É assim que a Apple, que tem uma extensa capacidade de projeto de circuitos integrados, utiliza uma base ARM para os seus produtos, aos quais acrescenta muita tecnologia própria. O mesmo acontece com a Qualcomm, o fabricante dos circuitos usados na maioria dos telefones atuais de topo de gama, ou a MediaTek, que assume idêntico papel para, por exemplo, as gamas médias e de entrada.
 
Face à situação do mercado não é inteiramente de estranhar que a Intel tenha decidido repensar todos os projetos que tinha em andamento na área dos “chipsets” para telefones inteligentes e tablets de baixo consumo, isto é, os baseados na sua linha Atom. Mas que deste repensar resulto e total cancelamento e saída do mercado, já é mais preocupante. Para a empresa, o realinhamento, que também implica o despedimento de cerca de onze mil funcionários, permite libertar recursos que irão trabalhar tendo em vista a próxima geração das comunicações móveis: a quinta geração ou 5G. Ora isto significa que a Intel deixa o espaço móvel inteiramente para a ARM pelo menos até 2018 que é quando se espera que comecem a ser instaladas as primeiras redes desta geração, não sendo de prever que os serviços estejam disponíveis de forma mais generalizada antes de 2020. A manter-se um ritmo próximo do atual de vendas de mil e quatrocentos milhões de telefones inteligentes por ano (isto é, mesmo que o mercado tenha um crescimento modesto) serão perto de seis mil milhões de dispositivos computacionais, cada vez mais capazes de substituir PCs, de que a Intel abdica, em quatro anos.
 
Trata-se de uma jogada arriscada, até porque, entretanto, os rivais que licenciam a propriedade intelectual da ARM não estarão parados. É difícil imaginar que em 2020 a Intel ressurgirá com tal vigor num mercado do qual esteve ausente durante quatro anos que cative nomeadamente os fabricantes asiáticos (coreanos e chineses) que cada vez mais desenvolvem também (caso da Samsung) os seus próprios “chipsets” baseados em ARM, já para não falar da Apple, que com o iPad Pro já deu sinal de que pode mesmo mudar de Intel para os seus próprios processadores em futuros Mac.
 
Os retornos, na indústria informática, não são inéditos — e disso é a Apple exemplo — mas são casos raros.
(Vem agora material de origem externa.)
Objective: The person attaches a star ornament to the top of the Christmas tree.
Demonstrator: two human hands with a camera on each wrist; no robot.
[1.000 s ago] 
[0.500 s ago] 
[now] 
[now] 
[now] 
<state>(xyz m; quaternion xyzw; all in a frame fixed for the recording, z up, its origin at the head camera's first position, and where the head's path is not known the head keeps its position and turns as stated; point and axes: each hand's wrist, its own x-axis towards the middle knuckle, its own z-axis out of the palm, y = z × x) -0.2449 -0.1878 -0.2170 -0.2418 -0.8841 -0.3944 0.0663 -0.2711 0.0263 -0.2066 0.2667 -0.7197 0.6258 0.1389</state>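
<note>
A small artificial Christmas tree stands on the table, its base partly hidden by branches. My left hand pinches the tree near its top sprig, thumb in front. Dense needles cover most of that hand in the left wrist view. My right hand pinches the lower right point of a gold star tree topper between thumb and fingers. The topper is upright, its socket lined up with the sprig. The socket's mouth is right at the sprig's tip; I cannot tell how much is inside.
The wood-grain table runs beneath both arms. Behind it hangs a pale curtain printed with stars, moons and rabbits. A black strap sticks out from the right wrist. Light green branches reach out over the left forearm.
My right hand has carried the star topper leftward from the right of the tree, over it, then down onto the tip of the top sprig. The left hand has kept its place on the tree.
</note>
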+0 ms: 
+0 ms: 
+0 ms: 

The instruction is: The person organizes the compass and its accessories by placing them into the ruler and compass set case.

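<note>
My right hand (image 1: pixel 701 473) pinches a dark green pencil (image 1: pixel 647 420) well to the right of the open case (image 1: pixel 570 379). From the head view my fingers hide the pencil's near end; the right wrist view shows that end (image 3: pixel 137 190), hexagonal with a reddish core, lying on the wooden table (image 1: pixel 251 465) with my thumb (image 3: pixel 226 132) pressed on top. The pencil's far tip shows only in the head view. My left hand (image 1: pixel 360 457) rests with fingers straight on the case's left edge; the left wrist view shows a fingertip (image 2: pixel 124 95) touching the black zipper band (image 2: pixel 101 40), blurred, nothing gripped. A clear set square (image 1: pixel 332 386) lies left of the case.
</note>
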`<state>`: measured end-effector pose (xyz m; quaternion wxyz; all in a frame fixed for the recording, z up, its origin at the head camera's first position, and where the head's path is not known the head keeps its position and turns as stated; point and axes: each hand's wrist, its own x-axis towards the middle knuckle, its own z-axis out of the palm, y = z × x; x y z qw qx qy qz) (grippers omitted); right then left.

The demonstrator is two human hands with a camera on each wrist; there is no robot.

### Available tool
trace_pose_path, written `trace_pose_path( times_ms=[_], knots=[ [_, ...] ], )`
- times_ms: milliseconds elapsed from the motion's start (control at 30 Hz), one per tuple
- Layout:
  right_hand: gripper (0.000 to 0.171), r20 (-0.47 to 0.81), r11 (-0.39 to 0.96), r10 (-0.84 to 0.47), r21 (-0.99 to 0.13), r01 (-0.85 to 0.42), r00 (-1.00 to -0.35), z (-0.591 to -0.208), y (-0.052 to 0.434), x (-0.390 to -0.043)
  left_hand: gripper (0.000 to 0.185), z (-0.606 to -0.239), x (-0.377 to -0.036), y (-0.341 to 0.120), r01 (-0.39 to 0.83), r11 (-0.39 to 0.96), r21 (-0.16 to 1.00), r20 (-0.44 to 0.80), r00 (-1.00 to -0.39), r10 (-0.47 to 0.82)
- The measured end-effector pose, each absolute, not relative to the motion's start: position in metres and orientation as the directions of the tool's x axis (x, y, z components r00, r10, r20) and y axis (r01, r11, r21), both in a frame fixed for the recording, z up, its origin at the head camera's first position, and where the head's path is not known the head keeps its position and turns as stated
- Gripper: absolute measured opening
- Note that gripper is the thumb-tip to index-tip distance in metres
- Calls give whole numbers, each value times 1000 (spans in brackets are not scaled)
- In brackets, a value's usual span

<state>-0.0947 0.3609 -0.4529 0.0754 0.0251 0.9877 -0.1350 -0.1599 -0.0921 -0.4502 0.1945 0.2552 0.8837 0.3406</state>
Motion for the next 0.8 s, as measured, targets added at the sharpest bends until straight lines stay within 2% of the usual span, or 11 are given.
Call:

Perder definitivamente a batalha da mobilidade não matará a Intel, dada a sua posição no mercado dos PC, dos servidores e da cloud. Mas corta-lhe um importante motor de crescimento. E isso, para os acionistas, é um pecado capital, de difícil redenção.
 
Henrique Carreiro é docente nas áreas de Cloud Computing e Mobilidade Empresarial na Nova Information Management School.